■ **WHAT NEEDS TO BE DONE**
Print the listing exactly as it stands. Skip every picture.

[SUPPLIED MATERIAL — start]

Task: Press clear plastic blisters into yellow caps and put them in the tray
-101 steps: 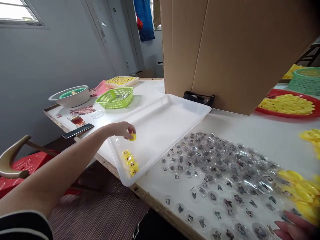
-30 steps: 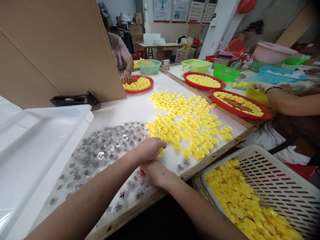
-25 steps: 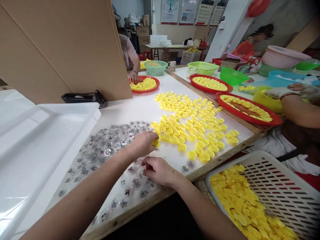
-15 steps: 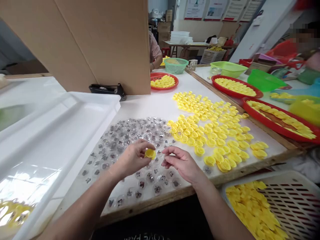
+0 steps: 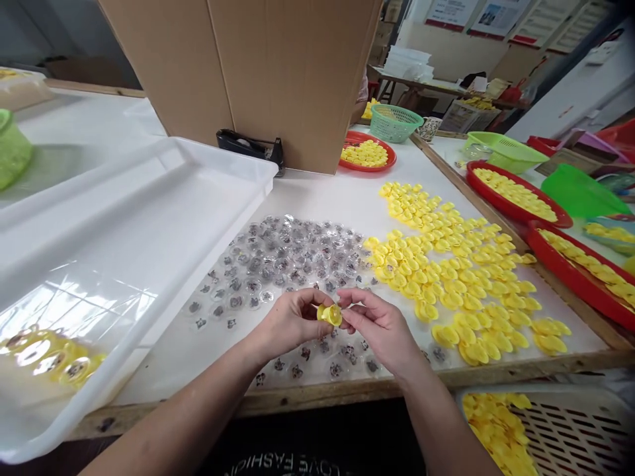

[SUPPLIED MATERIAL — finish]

■ **REPLY TO THE EXERCISE**
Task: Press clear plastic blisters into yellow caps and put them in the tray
-101 steps: 
-30 steps: 
-25 steps: 
-15 steps: 
+0 steps: 

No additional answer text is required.